Jean-François Copé accuse le PS de tendre un "écran de fumée" en invoquant le racisme.

Jean-François Copé accuse le PS de tendre un "écran de fumée" en invoquant le racisme. - -

Dans une interview au "Parisien", le président de l'UMP accuse le PS de tendre un "écran de fumée" en invoquant le racisme.

Racistes, les Français? Jean-François Copé n'est pas d'accord, et accuse le Parti socialiste de tendre un "écran de fumée" en invoquant le "péril raciste", dans la foulée des attaques contre Christiane Taubira.

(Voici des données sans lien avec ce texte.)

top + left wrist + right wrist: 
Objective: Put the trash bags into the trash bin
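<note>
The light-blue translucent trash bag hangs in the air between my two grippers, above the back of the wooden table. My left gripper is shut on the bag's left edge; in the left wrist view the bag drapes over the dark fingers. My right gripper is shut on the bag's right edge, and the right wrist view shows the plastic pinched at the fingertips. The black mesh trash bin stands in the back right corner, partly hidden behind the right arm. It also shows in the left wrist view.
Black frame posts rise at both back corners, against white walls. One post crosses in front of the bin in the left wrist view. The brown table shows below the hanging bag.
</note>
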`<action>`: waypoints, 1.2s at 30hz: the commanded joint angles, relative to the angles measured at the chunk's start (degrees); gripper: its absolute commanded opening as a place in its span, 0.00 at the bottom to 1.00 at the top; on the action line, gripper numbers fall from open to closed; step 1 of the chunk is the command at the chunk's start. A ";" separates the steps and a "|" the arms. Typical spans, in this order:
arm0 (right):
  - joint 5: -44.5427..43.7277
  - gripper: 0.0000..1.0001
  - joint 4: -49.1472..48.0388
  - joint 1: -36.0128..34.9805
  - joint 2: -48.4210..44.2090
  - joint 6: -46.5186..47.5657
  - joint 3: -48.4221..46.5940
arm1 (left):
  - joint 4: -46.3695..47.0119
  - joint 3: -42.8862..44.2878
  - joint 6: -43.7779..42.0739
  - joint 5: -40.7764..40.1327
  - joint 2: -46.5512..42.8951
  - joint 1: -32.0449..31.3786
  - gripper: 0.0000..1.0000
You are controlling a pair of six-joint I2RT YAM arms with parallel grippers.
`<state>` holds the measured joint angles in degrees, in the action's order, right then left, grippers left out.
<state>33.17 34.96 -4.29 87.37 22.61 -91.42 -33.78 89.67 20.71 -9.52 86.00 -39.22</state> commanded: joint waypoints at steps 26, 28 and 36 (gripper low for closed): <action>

A la question, "la France devient-elle raciste? ", le président de l'UMP répond "non", dans un entretien au Parisien. "Nous assistons à des dérapages qui se multiplient, qui viennent souvent d'ailleurs de candidats du FN ou des Le Pen eux-mêmes, ce qui montre que derrière le vernis de la nouvelle extrême droite, il y a toujours les vieilles dérives", accuse-t-il.

"Mais je ne laisserai pas dire que la France ou les Français sont racistes", poursuit Jean-François Copé. "L'amalgame qui consiste à faire croire qu'il y a un péril raciste en France est insupportable. C'est un écran de fumée de la part du PS", assure-t-il. "Le véritable sujet de préoccupation des Français, c'est l'insécurité, le chômage, les impôts..."

"Tensions communautaires très fortes"

Interrogé sur l'élue UMP de Seine-et-Marne également accusée d'attaques racistes contre la ministre de la justice, Jean-François Copé insiste sur le fait que la fautive a été "sanctionnée dans l'heure". Claudine Declerck a par ailleurs démissionné lundi.

"Il est normal que nous condamnions avec la plus grande fermeté les attaques racistes contre Christiane Taubira. Cela ne doit pas occulter son échec catastrophique en matière de politique pénale", assène-t-il.

A défaut de reconnaître une montée du racisme en France, Jean-François Copé parle de "tensions communautaires très fortes". "Il faudra un débat empreint de respect et de lucidité sur la question de l'identité et de ces tensions qui opposent ces communautés et qui sont liées à des politiques de l'immigration et de lutte contre la délinquance inefficaces", analyse le patron de l'UMP.